What we need to do here is return a set of fully qualified class names of all of the annotations that we want given to us. As an optimization for the compilation project, the annotation processing tool sort of builds up it’s internal manifest of all of the annotations in each class, and it’s only going to give us the annotations that we say in this method that we care about. We’re not processing arbitrary files or anything like that. We have to tell it what we support here.

If you do want to support any annotation then you can use return star as a string in your set, and that’s a wild card. You probably don’t need to do that, though. In our case, we’re going to return the canonical class name, which is the fully-qualified class name of our builder class in this set. This is just telling the annotation processing tool the only annotations we care about are builder annotations.

Lastly, we have the process method. This is where the magic happens. All of those other things will only get called once.

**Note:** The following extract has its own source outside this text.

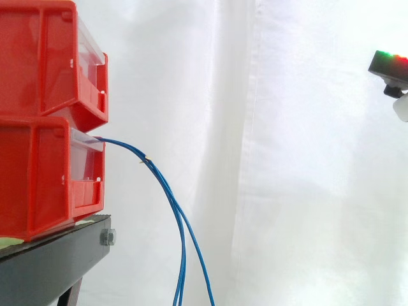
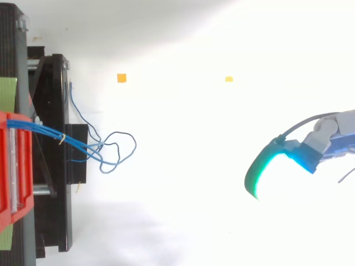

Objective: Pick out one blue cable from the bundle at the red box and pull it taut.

public class FooProcessor extends AbstractProcessor {

	

	@Override
	public boolean process(Set<? extends TypeElement> annotations,
							RoundEnvironment roundEnv) {

		...
	}
}

This will get called multiple times, which we’ll go over in a minute, but this is where you do the actual processing. Inside the RoundEnvironment, the annotation processing tool gives you all of the information you need about the classes in the class path that have been annotated with annotations that are important to you. We had a processing environment before, but now we have this RoundEnvironment. In order to understand what RoundEnvironment is, you need to understand how the annotation processing tool works, and what rounds are.

I’ve got some fancy little animations to help us understand that. Here we have Java source files on the left in these blue boxes and when you build your project, and you go through the compilation phase, the annotation processing tool is going to suck those in and process them. For some of them, during the processing, it’s going to generate new source files. That’s those yellow-orange-gold looking things on the bottom. If we had the right color profile, they might show up yellow. That’s round one.

But now we’ve got all these new source files, and they haven’t been processed yet. Now we go into round two of annotation processing. You can see for round two, we go through, we process all of these new classes that didn’t exist before, and in our case, we’re not generating anything new here. Those go into the completed state. That’s what processing rounds means. What this allows us to do is this means that your annotation processor, when it generates code, it can generate annotated source code. Then that processor or another one, on your class path, can process those annotations again.

This turns into this whole big complicated thing, and basically what happens is the annotation processing tool is just going to go through rounds until there’s nothing left to process. The second to last thing we need to know about annotation processors is how they’re discovered.


com.ryanharter.example.annotations.BuilderProcessor

META-INF/services/javax.annotation.processing.Processor

The annotation processing tool uses the service loader, which is an API in Java 1.5, which allows us to have a plugin architecture. This is why we need that no-arg constructor on our processor. You have a file in your JAR, in META-INF/services, with the fully qualified name of some interface that you implement. In our case, it’s Processor. That’s the annotation processing interface.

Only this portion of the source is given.